What the task requires: Reproduce the data in full, exactly as given, leaving images out.

#### Data segment

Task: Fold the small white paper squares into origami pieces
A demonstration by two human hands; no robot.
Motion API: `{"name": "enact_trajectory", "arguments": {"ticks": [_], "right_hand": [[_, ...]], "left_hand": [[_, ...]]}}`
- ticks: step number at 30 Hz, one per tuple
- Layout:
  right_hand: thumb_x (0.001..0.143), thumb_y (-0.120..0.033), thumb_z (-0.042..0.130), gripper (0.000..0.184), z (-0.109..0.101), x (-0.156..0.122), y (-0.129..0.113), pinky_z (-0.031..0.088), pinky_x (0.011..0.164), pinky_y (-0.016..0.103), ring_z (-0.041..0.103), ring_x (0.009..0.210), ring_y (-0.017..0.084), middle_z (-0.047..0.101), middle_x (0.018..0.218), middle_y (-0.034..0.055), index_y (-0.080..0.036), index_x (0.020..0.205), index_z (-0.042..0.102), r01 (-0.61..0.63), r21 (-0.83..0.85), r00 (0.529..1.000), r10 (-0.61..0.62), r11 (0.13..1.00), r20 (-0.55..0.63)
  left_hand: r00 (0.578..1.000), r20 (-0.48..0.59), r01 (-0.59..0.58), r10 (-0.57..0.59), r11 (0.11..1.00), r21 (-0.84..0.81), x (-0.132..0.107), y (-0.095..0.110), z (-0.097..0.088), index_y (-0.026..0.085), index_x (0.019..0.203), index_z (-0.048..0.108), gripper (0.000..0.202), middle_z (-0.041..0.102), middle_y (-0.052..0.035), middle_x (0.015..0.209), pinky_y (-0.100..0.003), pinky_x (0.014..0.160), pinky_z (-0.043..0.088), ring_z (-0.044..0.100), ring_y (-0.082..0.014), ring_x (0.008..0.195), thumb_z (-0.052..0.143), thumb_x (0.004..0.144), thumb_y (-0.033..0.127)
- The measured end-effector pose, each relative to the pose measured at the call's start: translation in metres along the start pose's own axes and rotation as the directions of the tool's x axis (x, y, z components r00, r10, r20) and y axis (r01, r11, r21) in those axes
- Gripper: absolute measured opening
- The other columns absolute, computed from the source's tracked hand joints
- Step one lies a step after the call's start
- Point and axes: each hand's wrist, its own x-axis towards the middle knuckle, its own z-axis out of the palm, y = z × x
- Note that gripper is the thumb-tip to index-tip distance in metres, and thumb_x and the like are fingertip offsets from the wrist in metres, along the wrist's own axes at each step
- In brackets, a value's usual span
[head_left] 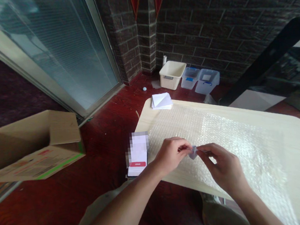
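Note:
My left hand (171, 153) and my right hand (224, 167) meet over the near edge of a pale wooden table (295, 137). Both pinch a small, pale folded piece of paper (193, 152) between thumb and fingertips. Under the hands lies a sheet of bubble wrap (220, 130) spread across the table top. A phone (137, 156) with a lit white screen and a red bar rests at the table's left corner, just left of my left hand. A stack of white paper sheets (161, 101) lies at the table's far left corner.
An open cardboard box (33, 145) lies on the dark red floor at left. A cream basket (172, 74) and two clear plastic bins (201, 79) stand by the brick wall. A glass door (53, 47) fills the upper left. A dark slanted beam (267, 58) rises at right.

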Motion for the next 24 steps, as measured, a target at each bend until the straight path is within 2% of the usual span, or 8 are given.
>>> {"name": "enact_trajectory", "arguments": {"ticks": [8,24], "right_hand": [[0.1,-0.031,0.064,0.014,-0.0009,0.0008,-0.0019,0.061,0.068,0.033,0.077,0.076,0.023,0.08,0.091,0.0054,-0.024,0.099,0.075,-0.009,-0.001,1.0,0.009,1.0,-0.017],[0.098,-0.028,0.064,0.012,-0.0007,0.0001,-0.0003,0.06,0.068,0.033,0.078,0.077,0.022,0.08,0.092,0.0045,-0.025,0.099,0.075,-0.019,-0.019,1.0,0.018,1.0,-0.011]], "left_hand": [[1.0,0.015,-0.014,0.014,0.999,0.035,-0.0012,-0.0019,-0.0003,0.018,0.097,0.082,0.008,0.081,-0.0048,0.088,-0.027,0.073,0.053,0.072,-0.0161,0.079,0.078,0.09,0.017],[0.997,0.038,-0.068,0.063,0.99,0.123,-0.0008,-0.0055,0.0,0.018,0.093,0.079,0.006,0.079,-0.0047,0.09,-0.028,0.079,0.051,0.071,-0.0172,0.084,0.074,0.094,0.016]]}}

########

Answer to this exercise:
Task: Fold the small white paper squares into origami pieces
A demonstration by two human hands; no robot.
Motion API: `{"name": "enact_trajectory", "arguments": {"ticks": [_], "right_hand": [[_, ...]], "left_hand": [[_, ...]]}}`
- ticks: step number at 30 Hz, one per tuple
- Layout:
  right_hand: thumb_x (0.001..0.143), thumb_y (-0.120..0.033), thumb_z (-0.042..0.130), gripper (0.000..0.184), z (-0.109..0.101), x (-0.156..0.122), y (-0.129..0.113), pinky_z (-0.031..0.088), pinky_x (0.011..0.164), pinky_y (-0.016..0.103), ring_z (-0.041..0.103), ring_x (0.009..0.210), ring_y (-0.017..0.084), middle_z (-0.047..0.101), middle_x (0.018..0.218), middle_y (-0.034..0.055), index_y (-0.080..0.036), index_x (0.020..0.205), index_z (-0.042..0.102), r01 (-0.61..0.63), r21 (-0.83..0.85), r00 (0.529..1.000), r10 (-0.61..0.62), r11 (0.13..1.00), r20 (-0.55..0.63)
  left_hand: r00 (0.578..1.000), r20 (-0.48..0.59), r01 (-0.59..0.58), r10 (-0.57..0.59), r11 (0.11..1.00), r21 (-0.84..0.81), x (-0.132..0.107), y (-0.095..0.110), z (-0.097..0.088), index_y (-0.026..0.085), index_x (0.019..0.203), index_z (-0.048..0.108), gripper (0.000..0.202), middle_z (-0.041..0.102), middle_y (-0.052..0.035), middle_x (0.015..0.209), pinky_y (-0.100..0.003), pinky_x (0.014..0.160), pinky_z (-0.043..0.088), ring_z (-0.044..0.100), ring_y (-0.082..0.014), ring_x (0.008..0.195), thumb_z (-0.052..0.143), thumb_x (0.004..0.144), thumb_y (-0.033..0.127)
- The measured end-effector pose, each relative to the pose measured at the call's start: translation in metres along the start pose's own axes and rotation as the directions of the tool's x axis (x, y, z components r00, r10, r20) and y axis (r01, r11, r21) in those axes
- Gripper: absolute measured opening
- The other columns absolute, computed from the source's tracked hand joints
- Step one lies a step after the call's start
- Point and axes: each hand's wrist, its own x-axis towards the middle knuckle, its own z-axis out of the palm, y = z × x
- Note that gripper is the thumb-tip to index-tip distance in metres, and thumb_x and the like are fingertip offsets from the wrist in metres, along the wrist's own axes at each step
- In brackets, a value's usual span
[head_left] 
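Note:
My left hand (171, 153) and my right hand (224, 167) meet over the near edge of a pale wooden table (295, 137). Both pinch a small, pale folded piece of paper (193, 152) between thumb and fingertips. Under the hands lies a sheet of bubble wrap (220, 130) spread across the table top. A phone (137, 156) with a lit white screen and a red bar rests at the table's left corner, just left of my left hand. A stack of white paper sheets (161, 101) lies at the table's far left corner.
An open cardboard box (33, 145) lies on the dark red floor at left. A cream basket (172, 74) and two clear plastic bins (201, 79) stand by the brick wall. A glass door (53, 47) fills the upper left. A dark slanted beam (267, 58) rises at right.
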
Motion for the next 24 steps, as measured, a target at each bend until the straight path is within 2% of the usual span, or 8 are given.
>>> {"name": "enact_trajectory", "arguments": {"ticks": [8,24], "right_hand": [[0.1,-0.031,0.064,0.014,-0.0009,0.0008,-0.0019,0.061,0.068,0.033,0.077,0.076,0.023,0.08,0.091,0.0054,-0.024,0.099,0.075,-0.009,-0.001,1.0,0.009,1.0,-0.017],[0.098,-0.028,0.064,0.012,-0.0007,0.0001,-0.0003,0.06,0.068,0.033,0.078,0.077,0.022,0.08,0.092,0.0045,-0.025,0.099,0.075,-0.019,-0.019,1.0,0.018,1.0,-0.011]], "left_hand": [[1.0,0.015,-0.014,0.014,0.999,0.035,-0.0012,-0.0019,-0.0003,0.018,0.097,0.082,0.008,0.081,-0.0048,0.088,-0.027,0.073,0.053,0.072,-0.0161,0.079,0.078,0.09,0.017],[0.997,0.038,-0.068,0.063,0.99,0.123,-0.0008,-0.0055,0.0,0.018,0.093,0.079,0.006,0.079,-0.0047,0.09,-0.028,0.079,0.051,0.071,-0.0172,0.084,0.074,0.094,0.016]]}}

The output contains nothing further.